ANARCHA VOICES: SEARCHING FOR THE SOUNDS OF ANARCHA
In our last University of Michigan residency, I worked with the students in creating soundscapes conjured from ideas of pain, self-comfort & spiritual healing. They were shy at first, the students. Perhaps sharing the voice in an improvised manner can seem a bit too risky or intimate at first. But gradually they came to trust & came up with some inspiring sounds. In yet another workshop I taught prepared melodies that I had created, from the actual script. We worked with unison, call & response, counterpoint, sound f/x, discord, breath. This workshop was lively & open to experiment. Teaching a specific melody might have cut back the risk. They put themselves into the vocals.
In my original idea about creating an Anarcha soundscape, I heard, instruments & voice. But as I listened to the voices of the students & the singular energy it carried, I began to feel how really special the voice could be for this project. It's organic & honest & is readily understood by us all. I do still hear some instrumentation but now feel the voice might be the primary or main sound, among other instruments. A trio of voices singing a particular melodic pattern could symbolize our trio of Betsy, Lucy & Anarcha. A theme that could be reworked & reprised in different ways during the course of the piece.

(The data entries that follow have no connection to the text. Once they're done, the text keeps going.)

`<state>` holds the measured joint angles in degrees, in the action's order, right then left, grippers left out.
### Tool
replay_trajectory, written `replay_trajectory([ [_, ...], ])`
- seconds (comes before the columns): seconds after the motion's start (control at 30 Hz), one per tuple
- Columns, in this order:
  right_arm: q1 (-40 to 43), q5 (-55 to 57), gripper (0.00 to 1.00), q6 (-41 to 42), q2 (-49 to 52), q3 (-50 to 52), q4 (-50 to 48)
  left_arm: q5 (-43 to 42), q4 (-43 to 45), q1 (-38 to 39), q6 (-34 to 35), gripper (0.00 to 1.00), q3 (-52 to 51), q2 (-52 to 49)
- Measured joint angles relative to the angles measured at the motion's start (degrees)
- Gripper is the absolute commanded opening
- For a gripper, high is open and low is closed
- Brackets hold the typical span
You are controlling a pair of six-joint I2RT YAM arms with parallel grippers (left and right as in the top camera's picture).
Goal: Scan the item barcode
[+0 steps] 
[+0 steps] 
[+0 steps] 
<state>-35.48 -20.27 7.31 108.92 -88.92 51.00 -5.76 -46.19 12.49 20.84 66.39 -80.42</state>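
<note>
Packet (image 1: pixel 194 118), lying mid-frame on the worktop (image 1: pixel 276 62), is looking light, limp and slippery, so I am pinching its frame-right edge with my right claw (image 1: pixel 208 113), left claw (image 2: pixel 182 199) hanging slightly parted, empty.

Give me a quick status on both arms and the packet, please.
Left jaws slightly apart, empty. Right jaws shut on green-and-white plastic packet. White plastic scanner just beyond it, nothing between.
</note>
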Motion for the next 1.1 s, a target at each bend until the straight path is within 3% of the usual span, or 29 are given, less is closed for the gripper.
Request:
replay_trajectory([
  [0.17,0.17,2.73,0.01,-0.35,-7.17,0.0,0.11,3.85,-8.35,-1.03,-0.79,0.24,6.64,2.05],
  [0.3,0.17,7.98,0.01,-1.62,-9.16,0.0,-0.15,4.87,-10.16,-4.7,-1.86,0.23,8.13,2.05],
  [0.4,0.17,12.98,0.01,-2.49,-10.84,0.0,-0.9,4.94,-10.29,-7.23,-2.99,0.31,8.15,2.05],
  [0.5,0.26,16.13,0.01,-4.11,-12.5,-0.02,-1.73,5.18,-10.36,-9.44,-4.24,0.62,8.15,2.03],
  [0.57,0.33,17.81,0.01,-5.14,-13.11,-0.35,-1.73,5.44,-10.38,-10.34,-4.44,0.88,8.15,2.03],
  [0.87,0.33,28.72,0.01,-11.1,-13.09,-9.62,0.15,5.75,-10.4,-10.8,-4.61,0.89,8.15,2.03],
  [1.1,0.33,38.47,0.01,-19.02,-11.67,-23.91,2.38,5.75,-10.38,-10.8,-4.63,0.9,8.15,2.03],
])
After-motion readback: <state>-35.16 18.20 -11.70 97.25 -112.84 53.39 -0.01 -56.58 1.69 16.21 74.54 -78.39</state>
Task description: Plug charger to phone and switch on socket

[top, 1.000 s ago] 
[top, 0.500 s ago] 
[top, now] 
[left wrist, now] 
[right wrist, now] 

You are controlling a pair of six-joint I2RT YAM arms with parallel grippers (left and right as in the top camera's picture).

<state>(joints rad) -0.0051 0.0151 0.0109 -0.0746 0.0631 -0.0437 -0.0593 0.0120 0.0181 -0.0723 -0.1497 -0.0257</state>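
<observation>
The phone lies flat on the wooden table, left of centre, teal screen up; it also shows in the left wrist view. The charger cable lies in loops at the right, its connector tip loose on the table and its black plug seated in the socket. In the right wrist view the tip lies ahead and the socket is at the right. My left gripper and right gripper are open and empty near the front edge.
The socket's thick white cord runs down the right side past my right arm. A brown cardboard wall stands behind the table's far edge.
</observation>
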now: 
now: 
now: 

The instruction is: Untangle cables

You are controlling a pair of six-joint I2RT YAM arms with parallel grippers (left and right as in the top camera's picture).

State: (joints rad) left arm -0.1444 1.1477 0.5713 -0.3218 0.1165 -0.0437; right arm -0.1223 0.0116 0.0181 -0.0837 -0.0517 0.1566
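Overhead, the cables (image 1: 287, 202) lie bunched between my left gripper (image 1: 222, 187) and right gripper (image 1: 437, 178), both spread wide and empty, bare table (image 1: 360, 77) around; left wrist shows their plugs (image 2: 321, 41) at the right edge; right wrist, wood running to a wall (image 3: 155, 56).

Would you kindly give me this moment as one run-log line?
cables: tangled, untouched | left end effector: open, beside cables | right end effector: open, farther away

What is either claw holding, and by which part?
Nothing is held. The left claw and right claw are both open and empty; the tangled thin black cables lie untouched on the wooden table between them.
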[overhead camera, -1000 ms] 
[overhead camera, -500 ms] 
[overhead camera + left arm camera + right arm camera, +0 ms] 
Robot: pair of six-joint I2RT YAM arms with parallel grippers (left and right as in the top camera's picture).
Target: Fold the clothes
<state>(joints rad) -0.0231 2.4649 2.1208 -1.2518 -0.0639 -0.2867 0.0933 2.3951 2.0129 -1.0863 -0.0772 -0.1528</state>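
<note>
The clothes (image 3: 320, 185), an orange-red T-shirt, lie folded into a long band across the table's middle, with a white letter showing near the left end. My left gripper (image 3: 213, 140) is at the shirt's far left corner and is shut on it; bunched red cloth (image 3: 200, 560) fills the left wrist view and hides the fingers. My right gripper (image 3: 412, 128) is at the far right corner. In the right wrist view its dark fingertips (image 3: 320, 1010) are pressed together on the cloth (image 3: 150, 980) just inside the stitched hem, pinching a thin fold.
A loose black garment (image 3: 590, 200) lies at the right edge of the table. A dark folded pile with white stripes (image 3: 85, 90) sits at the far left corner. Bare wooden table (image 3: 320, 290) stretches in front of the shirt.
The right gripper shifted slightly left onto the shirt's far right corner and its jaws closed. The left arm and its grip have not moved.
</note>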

Words sing themselves. They attach themselves to one another & seem to generate their own pitch & pulse by some strange aural chemistry. Sometimes they sing to you right away. Other times you must search & coax. I have heard the melody already for Betsy, Lucy & Anarcha. It leapt from the script one evening as I read it. Last week, a fuller melody presented itself, sly & timid, it inserted itself in my ear as I read again. I like this part…when the sensuous dialogue begins between the words, music & myself. I am thinking of Anarcha, Betsy & Lucy. I am thinking of Petra , Anita, Carrie & Aimee, Tabitha & all who search for the voices of these three women.